_Activity_.
Your task is to transcribe the entries below exactly, from their first line down to the line containing "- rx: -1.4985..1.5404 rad", and to stop there.

►

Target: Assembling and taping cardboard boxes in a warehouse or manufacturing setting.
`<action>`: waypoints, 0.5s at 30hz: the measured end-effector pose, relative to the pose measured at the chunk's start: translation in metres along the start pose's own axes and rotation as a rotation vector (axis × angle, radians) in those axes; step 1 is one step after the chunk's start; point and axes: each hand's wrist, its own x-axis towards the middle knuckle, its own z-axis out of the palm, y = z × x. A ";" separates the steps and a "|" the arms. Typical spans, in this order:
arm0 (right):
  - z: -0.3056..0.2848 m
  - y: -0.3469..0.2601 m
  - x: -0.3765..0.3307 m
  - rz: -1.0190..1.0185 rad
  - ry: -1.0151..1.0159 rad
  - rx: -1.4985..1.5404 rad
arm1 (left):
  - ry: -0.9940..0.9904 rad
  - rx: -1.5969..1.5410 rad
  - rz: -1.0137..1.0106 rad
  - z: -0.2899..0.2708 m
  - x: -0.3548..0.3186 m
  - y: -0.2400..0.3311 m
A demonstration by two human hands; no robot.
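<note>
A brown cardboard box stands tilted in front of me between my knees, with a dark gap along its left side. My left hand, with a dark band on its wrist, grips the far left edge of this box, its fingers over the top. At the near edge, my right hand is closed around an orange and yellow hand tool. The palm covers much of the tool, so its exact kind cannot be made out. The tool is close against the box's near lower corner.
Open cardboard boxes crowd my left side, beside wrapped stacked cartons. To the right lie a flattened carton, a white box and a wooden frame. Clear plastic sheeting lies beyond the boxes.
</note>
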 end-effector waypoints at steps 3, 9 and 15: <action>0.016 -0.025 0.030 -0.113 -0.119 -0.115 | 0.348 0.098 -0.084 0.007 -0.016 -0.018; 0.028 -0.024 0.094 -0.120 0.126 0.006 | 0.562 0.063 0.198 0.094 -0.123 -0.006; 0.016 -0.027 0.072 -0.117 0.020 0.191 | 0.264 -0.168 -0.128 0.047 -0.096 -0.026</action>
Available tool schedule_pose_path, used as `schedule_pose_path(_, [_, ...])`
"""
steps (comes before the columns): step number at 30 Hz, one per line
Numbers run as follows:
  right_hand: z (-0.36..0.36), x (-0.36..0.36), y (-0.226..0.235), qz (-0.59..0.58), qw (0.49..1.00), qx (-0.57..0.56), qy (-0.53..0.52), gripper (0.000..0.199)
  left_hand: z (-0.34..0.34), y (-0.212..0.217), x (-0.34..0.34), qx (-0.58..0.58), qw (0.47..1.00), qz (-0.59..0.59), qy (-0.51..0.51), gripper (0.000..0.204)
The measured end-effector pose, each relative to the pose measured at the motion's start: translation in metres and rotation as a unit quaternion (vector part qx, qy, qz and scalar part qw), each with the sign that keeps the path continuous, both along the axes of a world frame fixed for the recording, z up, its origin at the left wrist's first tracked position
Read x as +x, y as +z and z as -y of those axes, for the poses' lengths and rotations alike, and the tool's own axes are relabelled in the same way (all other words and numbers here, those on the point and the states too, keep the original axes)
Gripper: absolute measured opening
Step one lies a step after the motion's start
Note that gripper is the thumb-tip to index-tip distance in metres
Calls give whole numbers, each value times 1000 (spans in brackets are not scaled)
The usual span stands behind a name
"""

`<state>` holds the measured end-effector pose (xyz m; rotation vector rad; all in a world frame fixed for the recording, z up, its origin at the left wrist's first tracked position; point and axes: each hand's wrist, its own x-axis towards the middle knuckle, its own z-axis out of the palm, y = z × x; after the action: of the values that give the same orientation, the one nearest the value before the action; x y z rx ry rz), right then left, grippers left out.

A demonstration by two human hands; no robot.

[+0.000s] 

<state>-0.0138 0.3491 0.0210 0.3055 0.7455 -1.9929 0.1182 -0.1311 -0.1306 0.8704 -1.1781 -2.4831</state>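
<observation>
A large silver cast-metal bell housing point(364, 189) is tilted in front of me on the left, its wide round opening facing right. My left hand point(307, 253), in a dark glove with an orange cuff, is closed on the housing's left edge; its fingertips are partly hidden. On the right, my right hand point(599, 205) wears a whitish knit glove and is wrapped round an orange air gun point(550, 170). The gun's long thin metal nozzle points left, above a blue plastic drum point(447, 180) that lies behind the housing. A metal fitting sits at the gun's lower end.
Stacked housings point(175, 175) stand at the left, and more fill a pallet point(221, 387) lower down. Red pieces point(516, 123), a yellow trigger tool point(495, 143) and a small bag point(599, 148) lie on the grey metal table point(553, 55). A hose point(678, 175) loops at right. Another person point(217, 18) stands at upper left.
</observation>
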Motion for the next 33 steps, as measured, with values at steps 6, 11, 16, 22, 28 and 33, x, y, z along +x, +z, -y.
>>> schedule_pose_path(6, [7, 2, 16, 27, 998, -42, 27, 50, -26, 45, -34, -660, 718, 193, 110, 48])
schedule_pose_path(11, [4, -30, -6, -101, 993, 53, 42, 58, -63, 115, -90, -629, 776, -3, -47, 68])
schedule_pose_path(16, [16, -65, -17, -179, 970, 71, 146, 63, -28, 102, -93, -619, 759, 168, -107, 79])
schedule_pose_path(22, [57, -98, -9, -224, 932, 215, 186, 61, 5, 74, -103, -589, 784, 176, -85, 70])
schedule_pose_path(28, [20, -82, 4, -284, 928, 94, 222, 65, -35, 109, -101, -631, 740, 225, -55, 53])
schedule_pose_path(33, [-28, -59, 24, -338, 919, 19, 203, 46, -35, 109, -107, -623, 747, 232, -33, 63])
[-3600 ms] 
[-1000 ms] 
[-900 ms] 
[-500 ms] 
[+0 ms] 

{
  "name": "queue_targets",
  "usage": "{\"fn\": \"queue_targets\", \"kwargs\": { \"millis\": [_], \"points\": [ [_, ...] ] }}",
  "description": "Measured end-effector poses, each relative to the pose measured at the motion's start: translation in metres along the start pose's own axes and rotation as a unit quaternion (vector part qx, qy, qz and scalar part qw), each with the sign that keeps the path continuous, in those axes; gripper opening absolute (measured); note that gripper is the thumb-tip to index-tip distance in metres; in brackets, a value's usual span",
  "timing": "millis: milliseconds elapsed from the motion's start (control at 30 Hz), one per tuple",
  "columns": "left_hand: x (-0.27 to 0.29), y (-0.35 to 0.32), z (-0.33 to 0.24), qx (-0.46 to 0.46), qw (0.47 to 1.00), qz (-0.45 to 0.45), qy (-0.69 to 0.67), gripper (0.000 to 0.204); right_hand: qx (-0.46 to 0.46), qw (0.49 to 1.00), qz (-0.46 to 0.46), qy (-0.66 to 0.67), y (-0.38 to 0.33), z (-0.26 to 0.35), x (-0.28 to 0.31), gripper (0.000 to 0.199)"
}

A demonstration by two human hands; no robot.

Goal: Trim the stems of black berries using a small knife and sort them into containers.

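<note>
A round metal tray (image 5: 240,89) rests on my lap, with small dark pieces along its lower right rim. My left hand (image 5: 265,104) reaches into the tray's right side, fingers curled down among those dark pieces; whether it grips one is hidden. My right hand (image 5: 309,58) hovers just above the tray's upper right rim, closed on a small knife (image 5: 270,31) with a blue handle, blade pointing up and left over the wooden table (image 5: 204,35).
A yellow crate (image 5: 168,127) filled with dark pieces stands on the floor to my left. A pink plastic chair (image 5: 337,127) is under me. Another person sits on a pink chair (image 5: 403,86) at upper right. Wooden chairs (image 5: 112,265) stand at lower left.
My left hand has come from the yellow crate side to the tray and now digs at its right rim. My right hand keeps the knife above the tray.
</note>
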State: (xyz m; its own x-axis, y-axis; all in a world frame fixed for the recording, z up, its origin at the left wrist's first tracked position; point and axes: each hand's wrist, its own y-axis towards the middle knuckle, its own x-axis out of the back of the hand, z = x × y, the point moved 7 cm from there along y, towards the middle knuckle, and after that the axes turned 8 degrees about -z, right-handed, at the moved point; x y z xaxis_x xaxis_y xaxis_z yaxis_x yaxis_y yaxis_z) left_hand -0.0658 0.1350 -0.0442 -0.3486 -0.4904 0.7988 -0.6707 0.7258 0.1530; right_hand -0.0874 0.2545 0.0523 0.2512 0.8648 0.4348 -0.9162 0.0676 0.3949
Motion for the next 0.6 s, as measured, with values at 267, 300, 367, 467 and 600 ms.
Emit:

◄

_Output_.
Target: Assembling and taping cardboard boxes in a warehouse or manufacturing setting.
`<action>`: waypoints, 0.5s at 30hz: the measured end-effector pose, relative to the pose measured at the chunk's start: translation in metres along the start pose's own axes and rotation as a rotation vector (axis × angle, radians) in those axes; step 1 is one step after the chunk's start; point and axes: each hand's wrist, its own x-axis towards the middle knuckle, its own z-axis out of the palm, y = z × x. A ";" separates the steps and a "|" the arms. Typical spans, in this order:
arm0 (right):
  - z: -0.3056..0.2848 m
  - y: -0.3469..0.2601 m
  - x: -0.3765..0.3307 m
  - rz: -1.0190..1.0185 rad
  - ry: -1.0151..1.0159 rad
  - rx: -1.4985..1.5404 rad

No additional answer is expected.